Water exchange-traded funds (ETFs) have been among the strongest performers on the market over the past year, and as a sustainability-linked investment theme with a compelling long-term scarcity story, have obvious appeal as a way to diversify a portfolio.
But with valuations across the broader market looking stretched and questions about the degree to which water ETFs truly fit the environmental, social and governance (ESG) umbrella, investors need to do their homework and consider whether the timing is right before buying.
The big-picture appeal of water as an investment space has been a growing story over the past few years as the reality of climate change threatens to increasingly stretch freshwater resources.
“It’s going to be a growth market because clean water is a growing problem and it’s going to be an accelerating issue in coming decades,” says Mark Yamada, president and chief executive of Pur Investing Inc. in Toronto.
While the water space may be seen as a long-term play, it has produced impressive short-term results over the past year. In North America, it’s dominated by three large funds, each of which has produced 12-month returns of around 30 per cent to 40 per cent, compared with a return of just under 30 per cent for the benchmark S&P 500. (All data as of Oct. 6 close).
The Invesco Water Resources ETF (PHO-Q) tracks the Nasdaq OMX US Water Index, holds some US$1.9-billion in assets, and is up about 36 per cent over the past year.

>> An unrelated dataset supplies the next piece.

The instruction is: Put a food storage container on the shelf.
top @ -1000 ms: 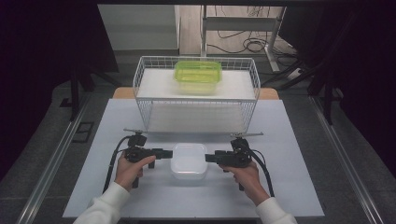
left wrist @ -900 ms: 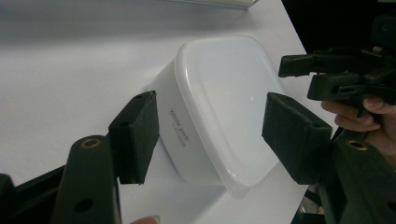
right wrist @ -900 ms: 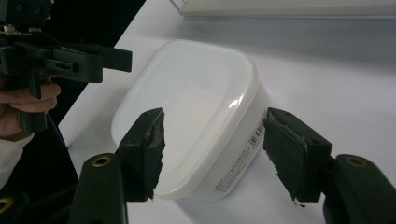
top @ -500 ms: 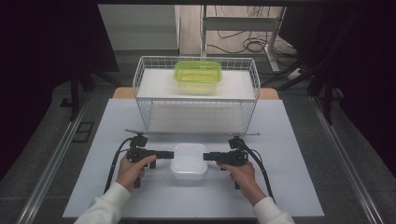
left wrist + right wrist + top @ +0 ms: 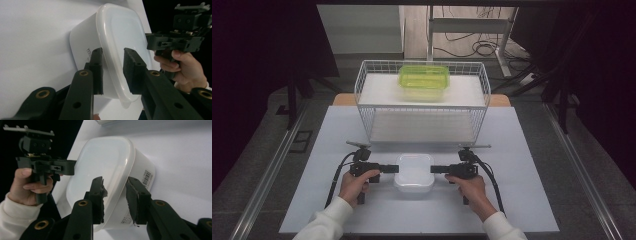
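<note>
A white lidded plastic container (image 5: 414,172) sits on the table's near middle. My left gripper (image 5: 396,169) meets its left end and my right gripper (image 5: 433,169) its right end, both held level. In the left gripper view the container (image 5: 120,37) fills the centre and my left gripper (image 5: 112,53) is open, jaws straddling the lid's rim: one beside the wall, one over the lid. In the right gripper view my right gripper (image 5: 115,182) is likewise open astride the container's (image 5: 100,162) rim.
A white wire basket (image 5: 422,107) stands behind the container, with a green lidded container (image 5: 424,80) in its far part. The white tabletop (image 5: 532,200) spreads out on both sides. Dark floor and cables surround the table.
Both grippers have edged slightly inward onto the container's ends. The container has stayed in place.
</note>
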The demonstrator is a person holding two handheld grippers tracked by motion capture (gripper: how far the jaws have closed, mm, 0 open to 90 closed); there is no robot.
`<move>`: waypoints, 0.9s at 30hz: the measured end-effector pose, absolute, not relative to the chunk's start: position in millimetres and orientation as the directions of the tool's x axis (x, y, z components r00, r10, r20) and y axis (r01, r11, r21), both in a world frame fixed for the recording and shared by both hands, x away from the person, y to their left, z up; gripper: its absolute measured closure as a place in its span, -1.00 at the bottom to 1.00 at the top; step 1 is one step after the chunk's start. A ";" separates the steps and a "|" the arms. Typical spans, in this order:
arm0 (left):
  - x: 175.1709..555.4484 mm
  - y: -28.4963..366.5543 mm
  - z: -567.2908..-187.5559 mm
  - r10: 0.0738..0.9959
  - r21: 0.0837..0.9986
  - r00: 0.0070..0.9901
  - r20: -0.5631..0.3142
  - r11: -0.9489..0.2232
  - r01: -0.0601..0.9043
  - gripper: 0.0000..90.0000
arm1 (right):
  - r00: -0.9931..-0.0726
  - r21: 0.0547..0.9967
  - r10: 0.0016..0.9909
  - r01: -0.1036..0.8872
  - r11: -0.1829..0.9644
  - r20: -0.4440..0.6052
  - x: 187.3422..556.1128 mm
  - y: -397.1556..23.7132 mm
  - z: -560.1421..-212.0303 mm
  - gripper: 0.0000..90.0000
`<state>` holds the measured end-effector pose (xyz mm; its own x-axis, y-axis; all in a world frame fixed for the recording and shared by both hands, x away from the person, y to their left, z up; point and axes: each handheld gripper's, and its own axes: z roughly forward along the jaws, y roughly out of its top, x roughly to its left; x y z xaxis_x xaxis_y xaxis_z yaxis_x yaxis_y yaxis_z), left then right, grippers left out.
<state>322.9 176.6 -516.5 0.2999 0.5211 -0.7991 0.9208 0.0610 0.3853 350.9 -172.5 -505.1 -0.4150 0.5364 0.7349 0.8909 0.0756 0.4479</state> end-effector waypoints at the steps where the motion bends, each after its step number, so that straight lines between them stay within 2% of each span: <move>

The First Trust Water ETF (FIW-Q), which has assets of US$1.3-billion and holds 36 of the largest U.S.-water companies, is up about 40 per cent over the same period. The other billion-plus water ETF is the Invesco S&P Global Water Index ETF (CGW-A), which holds about US$1.1-billion of the largest global water-related companies, and is up 35 per cent in the past year.

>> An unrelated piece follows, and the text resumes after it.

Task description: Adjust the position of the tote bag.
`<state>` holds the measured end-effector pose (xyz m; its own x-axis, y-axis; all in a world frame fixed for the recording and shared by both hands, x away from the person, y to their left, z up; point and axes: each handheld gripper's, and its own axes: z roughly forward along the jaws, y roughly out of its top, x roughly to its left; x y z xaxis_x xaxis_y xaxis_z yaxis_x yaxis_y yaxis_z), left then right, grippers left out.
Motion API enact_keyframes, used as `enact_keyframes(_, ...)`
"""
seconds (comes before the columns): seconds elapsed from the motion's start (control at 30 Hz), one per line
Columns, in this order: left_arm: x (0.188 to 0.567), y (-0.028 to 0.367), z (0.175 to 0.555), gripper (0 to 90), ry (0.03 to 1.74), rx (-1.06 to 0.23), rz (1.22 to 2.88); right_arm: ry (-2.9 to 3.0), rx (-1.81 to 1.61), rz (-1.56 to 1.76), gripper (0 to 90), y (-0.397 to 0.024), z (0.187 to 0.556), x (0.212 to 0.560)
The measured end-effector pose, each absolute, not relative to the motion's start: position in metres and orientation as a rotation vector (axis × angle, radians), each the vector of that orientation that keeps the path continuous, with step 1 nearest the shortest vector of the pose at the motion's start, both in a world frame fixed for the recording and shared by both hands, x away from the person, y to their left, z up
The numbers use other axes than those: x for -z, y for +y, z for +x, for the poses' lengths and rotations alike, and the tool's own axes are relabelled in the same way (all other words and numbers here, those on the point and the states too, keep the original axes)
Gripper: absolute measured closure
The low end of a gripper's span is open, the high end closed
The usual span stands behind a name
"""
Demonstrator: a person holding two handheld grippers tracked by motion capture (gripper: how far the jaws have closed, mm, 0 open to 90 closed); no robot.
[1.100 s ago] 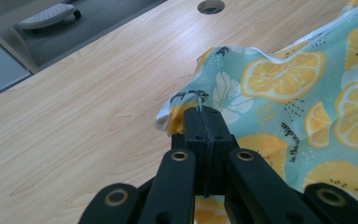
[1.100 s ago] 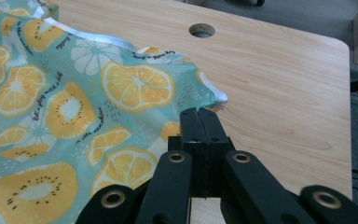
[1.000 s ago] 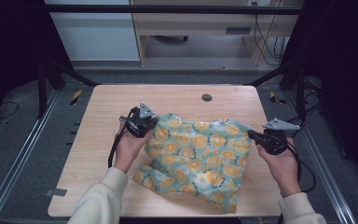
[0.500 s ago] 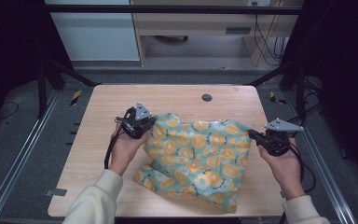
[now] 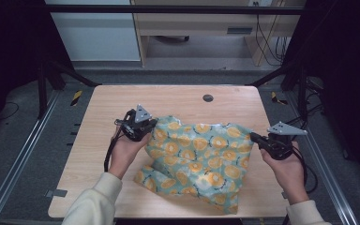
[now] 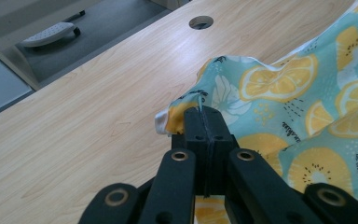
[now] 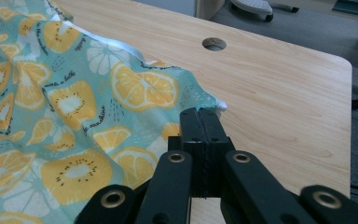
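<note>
A teal cloth point(image 5: 197, 154) printed with orange citrus slices lies rumpled on the wooden table point(image 5: 98, 117). My left gripper point(image 5: 152, 125) is shut on the cloth's far left corner; the left gripper view shows its black jaws pressed together on the cloth point(image 6: 279, 84) edge at the left gripper point(image 6: 204, 112) tip. At the cloth's far right corner my right gripper point(image 5: 254, 137) is shut on the fabric, and in the right gripper view the cloth point(image 7: 74, 107) hem sits pinched at the right gripper point(image 7: 199, 113) tip. The cloth spans between both hands, its near part sagging onto the table.
A round cable hole point(image 5: 208, 98) sits in the table near its far edge. Black frame posts point(image 5: 42, 79) and metal rails flank the table. Beyond it stand a wooden desk and cables on the floor.
My left hand has drawn a little to the left with its corner, and the cloth is spread slightly wider between the grippers. The right hand has barely moved.
</note>
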<state>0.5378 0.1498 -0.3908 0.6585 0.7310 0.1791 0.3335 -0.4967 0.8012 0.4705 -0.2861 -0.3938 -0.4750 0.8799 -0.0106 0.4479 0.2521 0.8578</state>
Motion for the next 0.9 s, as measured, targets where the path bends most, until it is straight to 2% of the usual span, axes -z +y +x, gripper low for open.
enact_keyframes(0.9, 0.398, 0.159, 0.503, 90.0, 0.786, -0.623, 2.071, 2.057, -1.168, 1.127, 90.0, -0.279, 0.439, 0.401)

There is also a smattering of smaller funds, including the lone Canadian entrant, the iShares Global Water Index ETF (CWW. TO-T), which, like Invesco’s CGW, has a global focus. It has assets of around $325-million, and has risen about 28 per cent over the past year.
Picking apart the reasons for their recent strength is tricky, but one likely driver is the promise of some US$55-billion in water sector investments that are part of the U.S. infrastructure bill announced in June, but still waiting for approval in the U.S House of Representatives.
But the sector has also been boosted by the rush of capital into ESG funds and other sustainable investments, fuelled in part by ever more dire news on climate change.
“No doubt that the psychology has shifted over the last 18 months,” says Tim Nash, founder of Good Investing Financial Planners Ltd., a Toronto-based financial planning firm specializing in sustainable investing. “During the COVID crisis, climate change has remained top of mind for investors and valuations of companies that are a hedge to climate change have gone up.”
But while the water sector would seem like an obvious destination for ESG investment, not all ESG funds are created equal, sustainability-wise, and a look into their constituents reveals companies that at first blush might seem out of place.
Part of the issue is that it isn’t as easy to identify pure-play companies for a water ETF the way you can find copper miners for a copper fund. While the water ETF space includes companies involved in water purification and developing sustainable resources, such as through pumping equipment, there are also large holdings of utilities and pipe manufacturers, some of which have operations beyond the water industry.
“The companies that build the infrastructure like pipes or plumbing equipment, clearly if you want a pure-play, you might not want to own that but rather own things that are involved in the supply of water, water utilities, treatments and purification. That’s why I think it’s important to look at the securities that are inside of some of these ETFs,” says Deborah Fuhr, managing partner and founder at independent research firm ETFGI LLP.
For instance, one of the largest holdings for several of the ETFs is Danaher Corp., which includes water purification as only one of many health-focused business lines.
Another issue is that while water supply is a sustainability issue, not all the companies in water ETFs score well through an ETF lens, says Mr. Nash of Good Investing.
“When we look at water ETFs through an ESG lens, a couple of things emerge: Number one is they often have a very high carbon footprint,” he says. “Because a lot of these are water utilities, they do tend to be more energy-intensive and, because these are often diversified companies, they sometimes do own some energy-generation facilities.”
The only water ETF that bills itself as an ESG investment is the Ecofin Global Water ESG Fund (EBLU-N), which is one of the smaller offerings with about US$55-million in assets. It has risen by about 30 per cent over the past year.
Experts say investors should look into the constituents of any ETF they’re thinking of investing in and keep the portfolio allocation down around the 5-per-cent range.
“I think that if you’re building a portfolio from the top down – in other words, you’re starting with your asset mix and then you’re starting to look at diversification by sector – I think people would look at a water ETF in portfolio construction as a satellite investment,” says Mr. Yamada of Pur Investing.
Despite the questions about the ESG credentials of the space, Mr. Nash includes water ETFs in his allocation of “doing more good” investments. And whether or not the gains of the past year are sustainable, he sees good long-term prospects in a world where climate change will only grow as an issue.
“It makes sense that governments are going to need to invest in climate adaptation, which should result in greater revenues for companies that are in the water and infrastructure and utility space,” he says.